The cosmetics industry’s response was to develop synthetic peptides derived from the SNAP-25 protein fragment that botulinum toxin targets. The original compound on this rationale was Argireline (acetyl hexapeptide-8), a 6-amino acid fragment introduced by Lipotec around 2001. SNAP-8 was subsequently developed as an extension — adding two amino acids to improve receptor engagement and stability, producing an 8-amino acid peptide claimed to be approximately 30% more active than its parent.[1]

Structure and Chemistry

SNAP-8’s sequence is based on the N-terminal region of the SNAP-25 (Synaptosomal Associated Protein 25) protein — the portion involved in SNARE complex assembly. Botulinum toxin A cleaves SNAP-25 at a specific Gln197-Arg198 bond, disrupting the α-helical domain that contributes to SNARE complex formation. SNAP-8 is designed to mimic this region and compete with endogenous SNAP-25 for the SNARE complex binding site: Ac-Glu-Glu-Met-Gln-Arg-Arg-Ala-Asp-NH&sub2;. The N-terminal acetylation improves stability and lipophilicity; the C-terminal amidation is standard for preventing carboxy-terminal degradation.

Key physicochemical properties relevant to penetration: molecular weight ~1,075 Da (substantially above the general 500 Da threshold for meaningful percutaneous absorption); high hydrophilicity from multiple polar residues (Glu, Gln, Arg, Asp); and negative Log P. Both molecular weight and hydrophilicity are unfavourable for passive diffusion through the stratum corneum, which is preferentially permeable to small (<500 Da), moderately lipophilic molecules.

The Proposed Mechanism: SNARE Complex Inhibition

Normal muscle contraction at the neuromuscular junction proceeds through: action potential → Ca²+ influx → SNARE complex assembly (synaptobrevin + syntaxin + SNAP-25 zipper together) → vesicle membrane fusion → acetylcholine release → muscle contraction. Botulinum toxin specifically cleaves SNAP-25, preventing SNARE complex assembly and blocking ACh release entirely until new SNAP-25 is synthesised over weeks to months.

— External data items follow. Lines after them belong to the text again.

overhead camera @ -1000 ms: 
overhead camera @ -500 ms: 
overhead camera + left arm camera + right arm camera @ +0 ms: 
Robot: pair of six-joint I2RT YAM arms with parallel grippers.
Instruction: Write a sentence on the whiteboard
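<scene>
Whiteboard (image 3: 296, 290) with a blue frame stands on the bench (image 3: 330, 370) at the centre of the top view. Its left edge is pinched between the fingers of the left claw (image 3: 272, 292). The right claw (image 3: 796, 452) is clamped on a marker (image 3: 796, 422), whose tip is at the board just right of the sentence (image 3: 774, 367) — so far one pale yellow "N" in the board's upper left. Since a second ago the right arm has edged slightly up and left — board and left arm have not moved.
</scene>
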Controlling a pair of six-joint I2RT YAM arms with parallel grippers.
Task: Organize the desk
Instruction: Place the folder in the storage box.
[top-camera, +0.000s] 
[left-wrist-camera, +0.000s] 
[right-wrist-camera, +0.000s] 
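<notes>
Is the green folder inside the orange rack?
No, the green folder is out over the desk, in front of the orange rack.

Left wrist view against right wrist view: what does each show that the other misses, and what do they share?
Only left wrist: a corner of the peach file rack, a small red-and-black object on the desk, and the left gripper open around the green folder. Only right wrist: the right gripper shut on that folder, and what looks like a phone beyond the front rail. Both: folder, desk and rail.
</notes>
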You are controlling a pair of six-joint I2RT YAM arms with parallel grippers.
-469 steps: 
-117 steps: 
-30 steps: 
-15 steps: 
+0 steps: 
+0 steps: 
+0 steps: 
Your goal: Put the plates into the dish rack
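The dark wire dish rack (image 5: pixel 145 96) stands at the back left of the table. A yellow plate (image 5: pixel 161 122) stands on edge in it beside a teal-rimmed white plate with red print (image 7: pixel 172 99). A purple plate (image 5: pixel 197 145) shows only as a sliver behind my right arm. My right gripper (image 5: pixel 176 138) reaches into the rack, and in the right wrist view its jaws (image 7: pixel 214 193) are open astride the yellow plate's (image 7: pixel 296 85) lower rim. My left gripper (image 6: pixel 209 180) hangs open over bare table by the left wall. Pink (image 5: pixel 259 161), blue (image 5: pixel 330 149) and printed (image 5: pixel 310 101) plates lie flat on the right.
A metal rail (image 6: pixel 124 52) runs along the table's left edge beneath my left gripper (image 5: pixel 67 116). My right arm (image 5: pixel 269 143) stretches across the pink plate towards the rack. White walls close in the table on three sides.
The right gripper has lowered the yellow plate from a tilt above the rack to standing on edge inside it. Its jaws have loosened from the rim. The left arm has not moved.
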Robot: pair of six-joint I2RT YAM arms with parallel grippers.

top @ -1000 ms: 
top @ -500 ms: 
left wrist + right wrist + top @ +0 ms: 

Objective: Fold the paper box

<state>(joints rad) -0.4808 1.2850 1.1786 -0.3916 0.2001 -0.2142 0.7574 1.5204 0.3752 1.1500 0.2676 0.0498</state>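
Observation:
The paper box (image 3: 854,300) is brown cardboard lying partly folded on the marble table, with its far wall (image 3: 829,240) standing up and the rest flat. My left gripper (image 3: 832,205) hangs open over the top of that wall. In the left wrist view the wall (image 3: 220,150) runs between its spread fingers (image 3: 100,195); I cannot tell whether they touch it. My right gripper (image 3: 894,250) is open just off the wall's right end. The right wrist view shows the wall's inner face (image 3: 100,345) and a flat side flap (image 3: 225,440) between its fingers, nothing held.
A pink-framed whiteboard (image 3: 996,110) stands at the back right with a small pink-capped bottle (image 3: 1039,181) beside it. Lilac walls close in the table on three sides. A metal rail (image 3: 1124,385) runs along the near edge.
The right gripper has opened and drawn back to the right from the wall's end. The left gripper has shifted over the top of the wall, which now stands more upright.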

SNAP-8 is proposed to act as a competitive inhibitor: by mimicking the SNAP-25 structural domain involved in SNARE complex formation, it competes with endogenous SNAP-25 for the syntaxin binding site, reducing vesicle fusion efficiency and modestly decreasing ACh release. Manufacturer in vitro data reports 43% glutamate release inhibition at 1.5 mM concentration of SNAP-8. The key question — whether this concentration is achievable at presynaptic nerve terminals in facial muscle via topical application — is not answered by the in vitro assay.[2]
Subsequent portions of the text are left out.